Tally how many lines in the data below include "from", then please reply with only that figure.
★ ★ ★ ★ ★ ★ ★
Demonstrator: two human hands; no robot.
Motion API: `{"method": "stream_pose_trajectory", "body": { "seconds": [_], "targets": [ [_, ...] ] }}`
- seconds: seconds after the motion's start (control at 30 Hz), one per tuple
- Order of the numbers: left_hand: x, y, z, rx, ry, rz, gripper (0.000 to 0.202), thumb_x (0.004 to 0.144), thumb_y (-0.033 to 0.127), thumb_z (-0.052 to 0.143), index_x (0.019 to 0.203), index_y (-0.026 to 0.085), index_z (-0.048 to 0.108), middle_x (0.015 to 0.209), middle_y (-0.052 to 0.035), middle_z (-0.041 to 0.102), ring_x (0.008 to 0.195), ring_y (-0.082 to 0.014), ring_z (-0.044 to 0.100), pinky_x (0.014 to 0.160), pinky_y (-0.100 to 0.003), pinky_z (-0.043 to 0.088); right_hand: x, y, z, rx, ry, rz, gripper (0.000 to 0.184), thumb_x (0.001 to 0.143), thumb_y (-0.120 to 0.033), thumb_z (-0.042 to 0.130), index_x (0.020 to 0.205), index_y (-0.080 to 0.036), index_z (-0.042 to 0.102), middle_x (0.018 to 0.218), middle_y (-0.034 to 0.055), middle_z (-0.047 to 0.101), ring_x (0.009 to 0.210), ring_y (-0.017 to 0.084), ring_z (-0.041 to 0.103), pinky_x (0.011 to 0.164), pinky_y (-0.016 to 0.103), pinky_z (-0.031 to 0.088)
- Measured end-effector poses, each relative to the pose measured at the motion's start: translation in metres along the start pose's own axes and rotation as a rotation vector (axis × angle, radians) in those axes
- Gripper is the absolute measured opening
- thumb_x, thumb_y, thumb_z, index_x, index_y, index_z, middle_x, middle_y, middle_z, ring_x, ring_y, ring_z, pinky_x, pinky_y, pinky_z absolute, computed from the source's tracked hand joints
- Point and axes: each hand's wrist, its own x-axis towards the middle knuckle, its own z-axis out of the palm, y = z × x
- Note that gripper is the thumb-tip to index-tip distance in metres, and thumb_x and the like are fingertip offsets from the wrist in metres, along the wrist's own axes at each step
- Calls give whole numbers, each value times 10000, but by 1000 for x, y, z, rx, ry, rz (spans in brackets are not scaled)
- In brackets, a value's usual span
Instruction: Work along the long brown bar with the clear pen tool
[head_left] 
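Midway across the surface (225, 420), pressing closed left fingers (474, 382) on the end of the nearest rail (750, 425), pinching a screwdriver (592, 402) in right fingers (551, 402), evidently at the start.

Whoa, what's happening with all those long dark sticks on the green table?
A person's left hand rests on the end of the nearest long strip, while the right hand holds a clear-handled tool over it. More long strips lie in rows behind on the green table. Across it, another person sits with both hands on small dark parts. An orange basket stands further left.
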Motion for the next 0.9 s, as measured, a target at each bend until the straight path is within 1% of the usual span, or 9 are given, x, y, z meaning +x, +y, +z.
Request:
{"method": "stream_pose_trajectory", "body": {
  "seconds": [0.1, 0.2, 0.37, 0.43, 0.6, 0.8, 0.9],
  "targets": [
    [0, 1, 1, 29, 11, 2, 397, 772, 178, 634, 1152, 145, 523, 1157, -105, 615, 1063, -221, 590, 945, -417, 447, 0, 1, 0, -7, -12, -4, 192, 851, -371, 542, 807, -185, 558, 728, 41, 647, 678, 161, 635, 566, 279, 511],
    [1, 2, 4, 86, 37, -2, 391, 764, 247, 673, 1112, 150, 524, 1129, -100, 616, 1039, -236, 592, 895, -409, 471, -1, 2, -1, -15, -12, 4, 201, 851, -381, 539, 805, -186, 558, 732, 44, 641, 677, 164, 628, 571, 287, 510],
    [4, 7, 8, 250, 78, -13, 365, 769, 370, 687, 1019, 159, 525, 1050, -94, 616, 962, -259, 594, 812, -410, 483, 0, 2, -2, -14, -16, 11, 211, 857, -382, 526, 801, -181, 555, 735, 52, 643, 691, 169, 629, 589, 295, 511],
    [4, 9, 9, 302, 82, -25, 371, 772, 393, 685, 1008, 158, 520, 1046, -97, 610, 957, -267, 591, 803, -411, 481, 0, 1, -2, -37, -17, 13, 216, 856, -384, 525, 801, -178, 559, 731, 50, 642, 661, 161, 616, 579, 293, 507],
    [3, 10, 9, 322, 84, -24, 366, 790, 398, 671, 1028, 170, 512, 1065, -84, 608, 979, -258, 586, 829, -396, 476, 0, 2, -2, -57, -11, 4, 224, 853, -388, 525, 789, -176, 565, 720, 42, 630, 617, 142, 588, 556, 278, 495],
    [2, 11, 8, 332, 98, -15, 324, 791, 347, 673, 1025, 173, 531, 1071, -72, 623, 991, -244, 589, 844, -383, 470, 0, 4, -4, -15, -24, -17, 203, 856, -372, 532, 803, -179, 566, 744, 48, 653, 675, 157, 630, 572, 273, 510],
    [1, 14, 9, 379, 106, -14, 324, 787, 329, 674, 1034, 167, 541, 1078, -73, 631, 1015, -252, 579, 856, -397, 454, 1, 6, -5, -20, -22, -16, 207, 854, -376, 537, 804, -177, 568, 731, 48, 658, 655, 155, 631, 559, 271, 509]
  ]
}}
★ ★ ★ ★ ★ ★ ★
▸ **ANSWER**:
2